■ Data shown:
*****

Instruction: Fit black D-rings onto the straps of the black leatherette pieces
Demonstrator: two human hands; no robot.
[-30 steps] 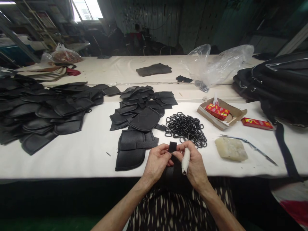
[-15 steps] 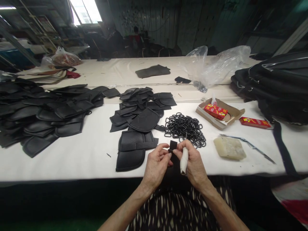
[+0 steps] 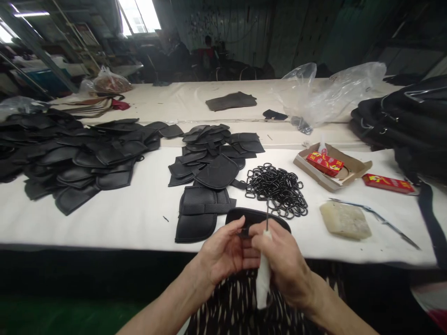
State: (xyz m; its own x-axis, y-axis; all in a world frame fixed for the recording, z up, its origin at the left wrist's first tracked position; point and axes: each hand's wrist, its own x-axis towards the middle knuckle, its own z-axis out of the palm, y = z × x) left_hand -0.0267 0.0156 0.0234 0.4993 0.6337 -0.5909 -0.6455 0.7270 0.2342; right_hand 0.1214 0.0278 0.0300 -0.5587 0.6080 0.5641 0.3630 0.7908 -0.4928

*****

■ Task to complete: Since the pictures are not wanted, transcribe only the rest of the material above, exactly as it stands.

■ Task output:
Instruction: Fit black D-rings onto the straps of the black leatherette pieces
Demonstrator: two human hands; no robot.
[-30 steps] 
[-15 steps] 
[+0 steps] 
State: (xyz m; its own x-axis, y-axis; all in a world frame fixed for the recording, z up, its origin at the left wrist's first tracked position; point and axes: each hand's wrist, its own x-axis towards the middle knuckle, its own z-axis out of the palm, y = z × x) left_hand -0.0267 0.0156 0.0234 0.4993 0.6337 -0.5909 -0.6455 0.7270 0.2342; right_hand 0.1214 0.0278 0.0300 -0.5587 0.6080 0.5641 0.3630 0.7908 -0.4928

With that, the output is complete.